- _WHAT IS EXPECTED_
If a line in the data has the string "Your", please show it.

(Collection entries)
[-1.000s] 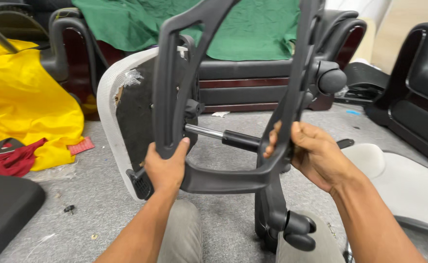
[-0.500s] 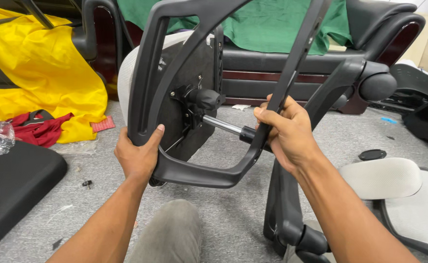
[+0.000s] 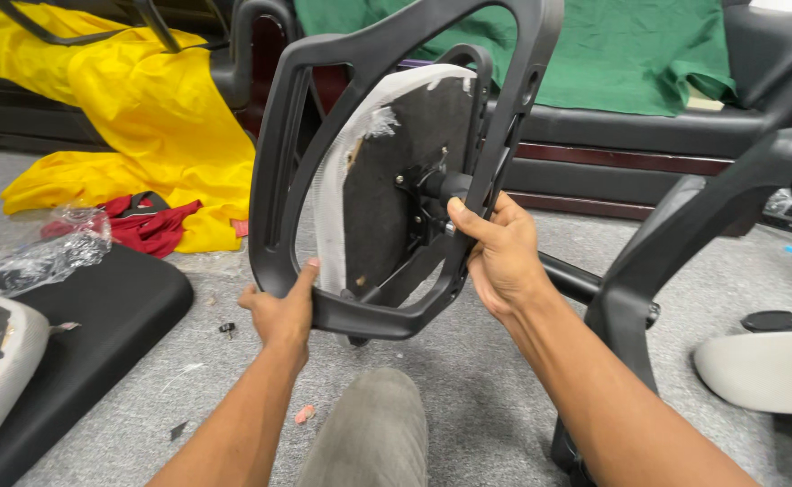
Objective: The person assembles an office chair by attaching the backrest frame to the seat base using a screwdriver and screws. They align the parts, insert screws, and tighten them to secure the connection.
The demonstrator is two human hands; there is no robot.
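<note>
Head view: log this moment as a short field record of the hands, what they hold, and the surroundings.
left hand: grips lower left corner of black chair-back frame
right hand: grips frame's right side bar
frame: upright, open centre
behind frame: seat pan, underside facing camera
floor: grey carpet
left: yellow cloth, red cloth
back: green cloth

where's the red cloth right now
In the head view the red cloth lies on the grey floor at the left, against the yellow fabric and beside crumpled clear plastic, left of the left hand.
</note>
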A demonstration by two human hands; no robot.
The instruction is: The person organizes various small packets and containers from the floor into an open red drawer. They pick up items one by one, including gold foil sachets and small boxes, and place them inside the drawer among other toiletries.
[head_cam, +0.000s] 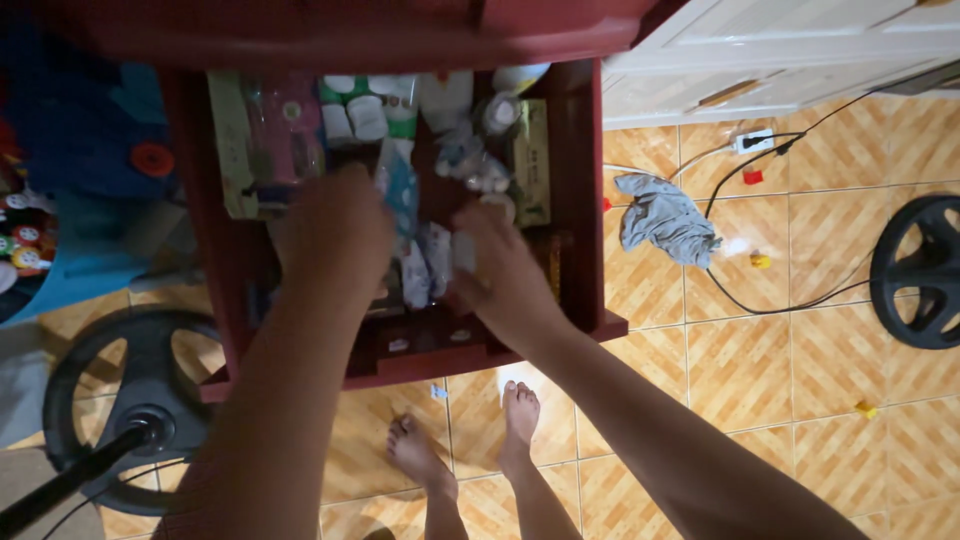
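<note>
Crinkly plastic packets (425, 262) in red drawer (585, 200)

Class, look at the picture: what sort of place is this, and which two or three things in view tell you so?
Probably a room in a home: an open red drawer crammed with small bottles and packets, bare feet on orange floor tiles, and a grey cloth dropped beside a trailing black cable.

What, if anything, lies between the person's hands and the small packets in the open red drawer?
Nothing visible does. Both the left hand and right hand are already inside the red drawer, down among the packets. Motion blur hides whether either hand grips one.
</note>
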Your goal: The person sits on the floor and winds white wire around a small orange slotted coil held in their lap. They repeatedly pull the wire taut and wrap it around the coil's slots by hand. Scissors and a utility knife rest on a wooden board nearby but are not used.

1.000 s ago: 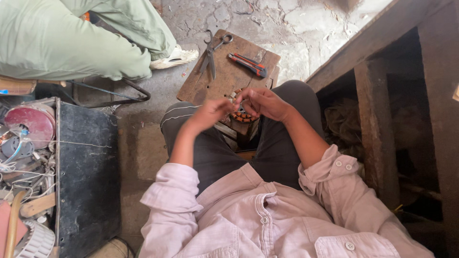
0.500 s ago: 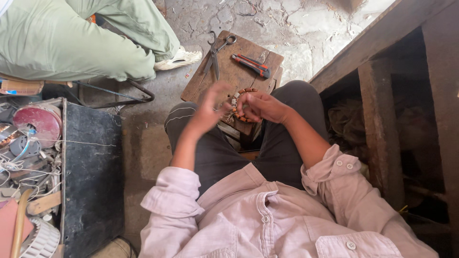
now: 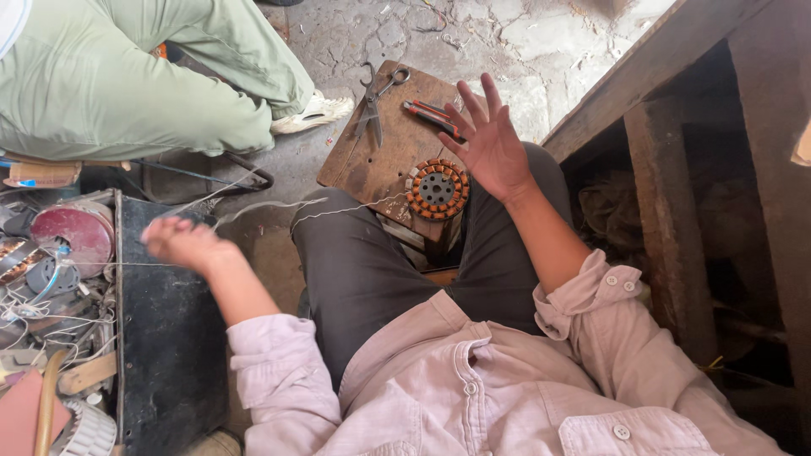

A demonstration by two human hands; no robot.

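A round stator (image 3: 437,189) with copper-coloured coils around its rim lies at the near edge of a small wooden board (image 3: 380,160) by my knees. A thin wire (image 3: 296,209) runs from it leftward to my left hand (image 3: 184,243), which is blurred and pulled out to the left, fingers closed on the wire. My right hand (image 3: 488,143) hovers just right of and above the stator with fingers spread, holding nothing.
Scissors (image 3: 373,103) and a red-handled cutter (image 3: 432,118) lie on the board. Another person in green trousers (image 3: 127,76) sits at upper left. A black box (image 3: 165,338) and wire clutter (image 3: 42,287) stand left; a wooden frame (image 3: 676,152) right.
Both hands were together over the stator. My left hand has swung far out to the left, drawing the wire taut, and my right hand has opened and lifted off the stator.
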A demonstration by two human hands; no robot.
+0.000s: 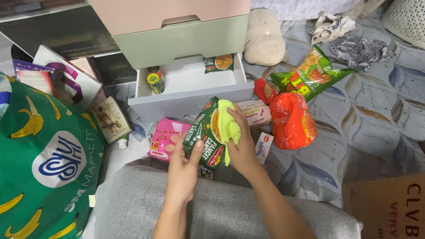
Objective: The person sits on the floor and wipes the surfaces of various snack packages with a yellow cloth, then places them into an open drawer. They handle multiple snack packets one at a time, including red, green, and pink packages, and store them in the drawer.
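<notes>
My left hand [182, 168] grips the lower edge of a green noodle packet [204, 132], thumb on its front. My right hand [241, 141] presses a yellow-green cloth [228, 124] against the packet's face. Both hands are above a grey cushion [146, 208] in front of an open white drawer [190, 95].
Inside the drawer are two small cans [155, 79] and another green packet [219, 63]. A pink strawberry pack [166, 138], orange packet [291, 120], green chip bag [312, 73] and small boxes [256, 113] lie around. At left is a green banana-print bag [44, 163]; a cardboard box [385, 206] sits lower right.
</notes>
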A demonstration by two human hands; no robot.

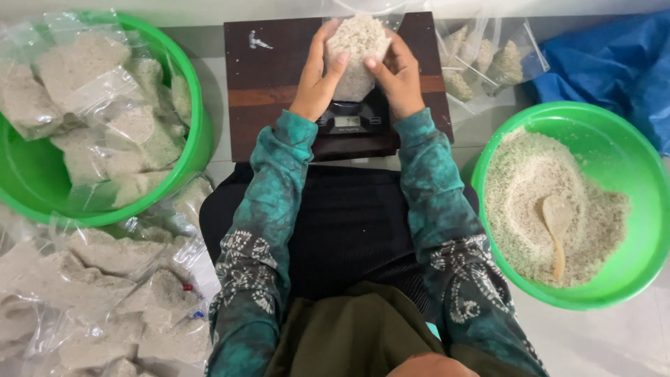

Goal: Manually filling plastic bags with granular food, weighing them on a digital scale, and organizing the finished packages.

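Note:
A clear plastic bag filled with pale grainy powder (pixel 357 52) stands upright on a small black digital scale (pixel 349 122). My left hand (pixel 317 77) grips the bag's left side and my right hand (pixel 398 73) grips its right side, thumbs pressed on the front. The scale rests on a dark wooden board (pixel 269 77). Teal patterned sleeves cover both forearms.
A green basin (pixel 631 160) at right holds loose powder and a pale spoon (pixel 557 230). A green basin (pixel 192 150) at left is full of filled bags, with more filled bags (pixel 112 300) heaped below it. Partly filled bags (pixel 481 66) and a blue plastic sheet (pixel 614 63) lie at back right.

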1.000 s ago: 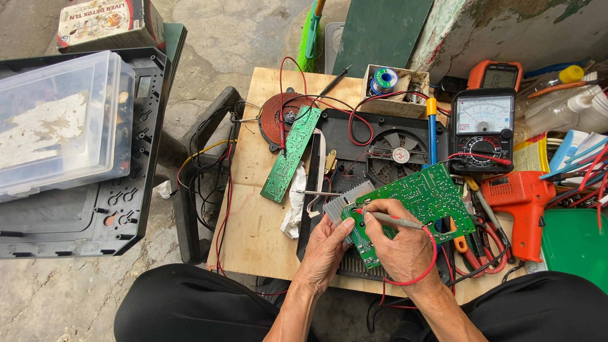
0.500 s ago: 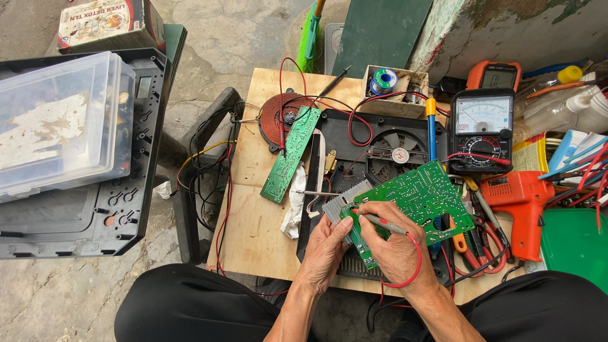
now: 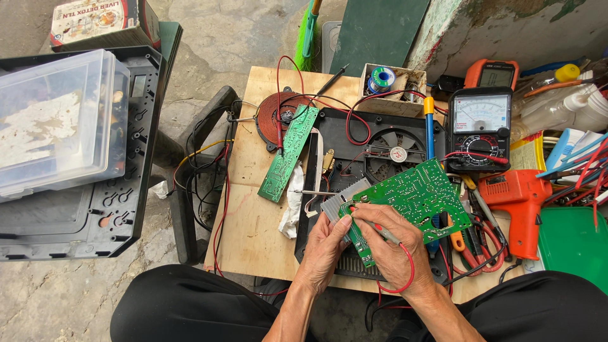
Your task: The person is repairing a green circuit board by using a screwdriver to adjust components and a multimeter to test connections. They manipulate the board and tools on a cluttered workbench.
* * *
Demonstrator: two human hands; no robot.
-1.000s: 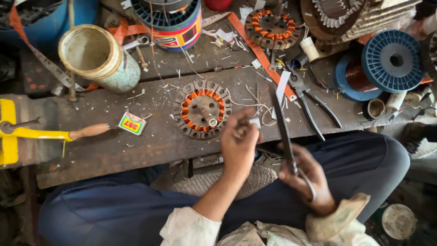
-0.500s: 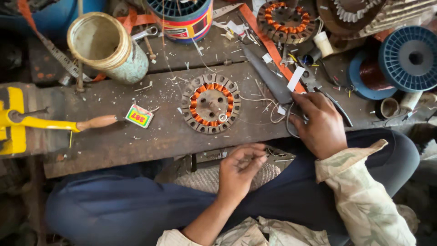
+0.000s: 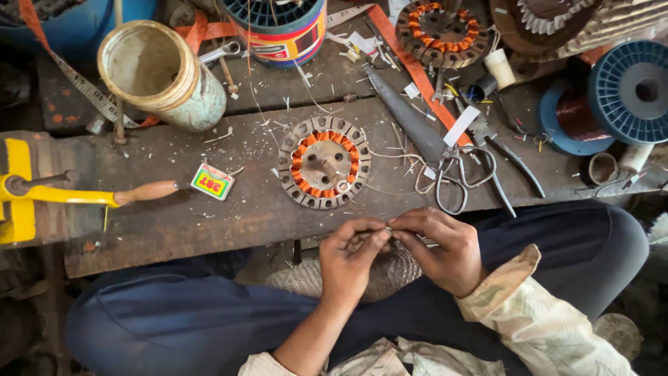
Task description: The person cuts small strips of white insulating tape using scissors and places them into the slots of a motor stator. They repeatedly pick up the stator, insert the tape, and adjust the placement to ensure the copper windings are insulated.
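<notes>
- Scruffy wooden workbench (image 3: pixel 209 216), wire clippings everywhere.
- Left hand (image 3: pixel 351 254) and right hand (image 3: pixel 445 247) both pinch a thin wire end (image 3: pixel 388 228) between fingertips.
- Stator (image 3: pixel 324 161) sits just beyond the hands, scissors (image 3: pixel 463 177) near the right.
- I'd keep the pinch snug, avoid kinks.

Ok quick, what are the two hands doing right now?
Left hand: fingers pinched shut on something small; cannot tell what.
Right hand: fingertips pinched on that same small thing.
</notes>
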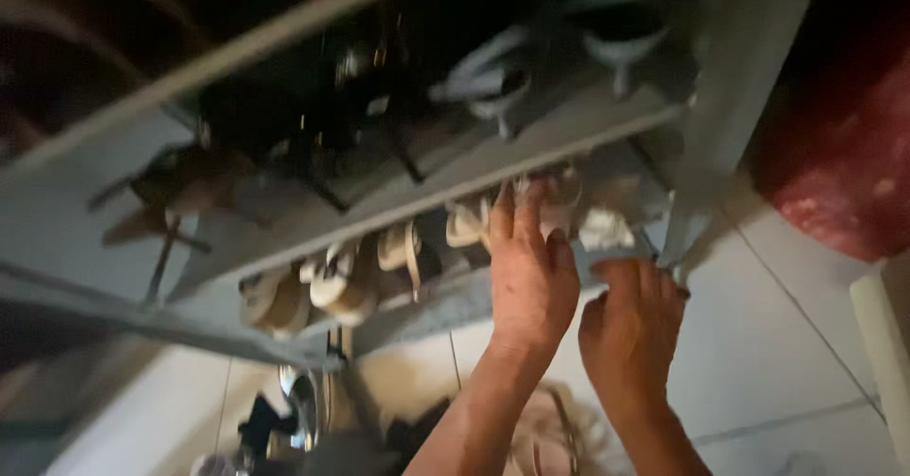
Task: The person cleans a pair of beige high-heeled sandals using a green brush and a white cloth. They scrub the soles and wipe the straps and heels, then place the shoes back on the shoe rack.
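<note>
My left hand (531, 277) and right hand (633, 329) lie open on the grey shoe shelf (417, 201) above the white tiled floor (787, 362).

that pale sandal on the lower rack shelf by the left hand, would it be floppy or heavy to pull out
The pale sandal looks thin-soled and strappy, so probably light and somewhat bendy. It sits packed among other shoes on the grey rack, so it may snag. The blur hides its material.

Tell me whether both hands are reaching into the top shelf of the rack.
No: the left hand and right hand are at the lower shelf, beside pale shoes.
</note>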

- _TASK RESPONSE_
Your goal: The person sits on the floor and winds white wire around a small orange slotted coil held in their lap. They repeatedly pull the wire taut and wrap it around the coil's slots by hand. Scissors and a utility knife rest on a wooden board nearby but are not used.
Your task: The person is repairing a green circuit board by using a screwdriver to adjust components and a multimeter to test connections. They manipulate the board and tools on a cluttered workbench.

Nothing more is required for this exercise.